The task
Copy out every line of the records in which "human" can be found.

[[ Records for processing open ]]

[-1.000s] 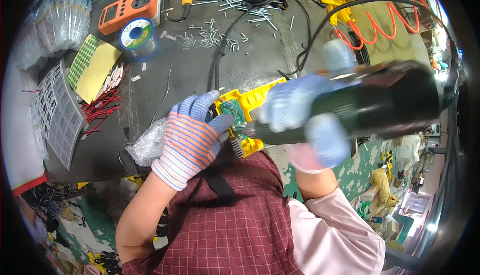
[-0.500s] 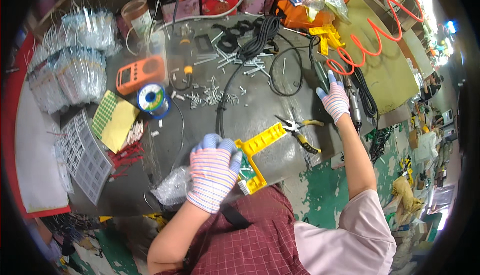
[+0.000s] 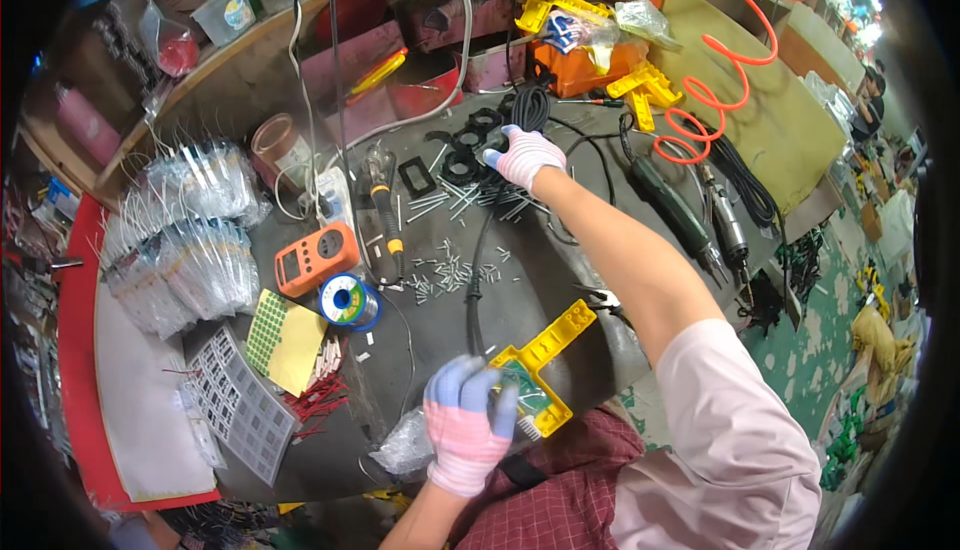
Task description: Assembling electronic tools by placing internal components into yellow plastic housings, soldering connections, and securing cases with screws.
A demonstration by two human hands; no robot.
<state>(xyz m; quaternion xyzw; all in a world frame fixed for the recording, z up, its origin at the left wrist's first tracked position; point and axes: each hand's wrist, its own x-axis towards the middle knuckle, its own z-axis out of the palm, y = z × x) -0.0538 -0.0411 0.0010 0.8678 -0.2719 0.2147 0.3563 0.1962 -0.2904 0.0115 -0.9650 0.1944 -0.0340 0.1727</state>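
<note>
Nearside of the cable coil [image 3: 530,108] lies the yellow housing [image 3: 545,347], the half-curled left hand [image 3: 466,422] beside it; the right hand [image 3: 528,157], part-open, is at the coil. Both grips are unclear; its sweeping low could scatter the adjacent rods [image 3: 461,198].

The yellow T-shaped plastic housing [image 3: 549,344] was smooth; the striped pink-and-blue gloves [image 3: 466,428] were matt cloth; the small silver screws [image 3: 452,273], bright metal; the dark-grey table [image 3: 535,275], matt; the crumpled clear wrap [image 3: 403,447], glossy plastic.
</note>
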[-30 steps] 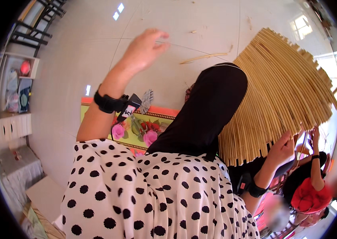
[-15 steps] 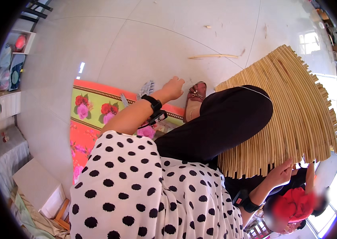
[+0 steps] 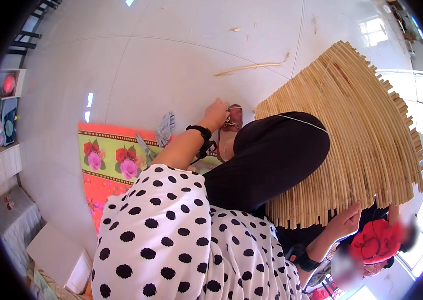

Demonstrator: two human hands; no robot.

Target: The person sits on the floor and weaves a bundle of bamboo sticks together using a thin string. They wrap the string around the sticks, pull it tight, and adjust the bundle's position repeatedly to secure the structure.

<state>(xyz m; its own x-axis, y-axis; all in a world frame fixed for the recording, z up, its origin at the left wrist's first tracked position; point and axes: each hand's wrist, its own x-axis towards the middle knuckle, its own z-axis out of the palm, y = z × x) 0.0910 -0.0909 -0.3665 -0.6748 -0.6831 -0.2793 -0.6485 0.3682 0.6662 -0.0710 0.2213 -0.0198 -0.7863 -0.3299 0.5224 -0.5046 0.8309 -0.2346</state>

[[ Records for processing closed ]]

Solution for this exercise
A demonstration by two human hands; no robot.
Demonstrator: two human hands; no robot.

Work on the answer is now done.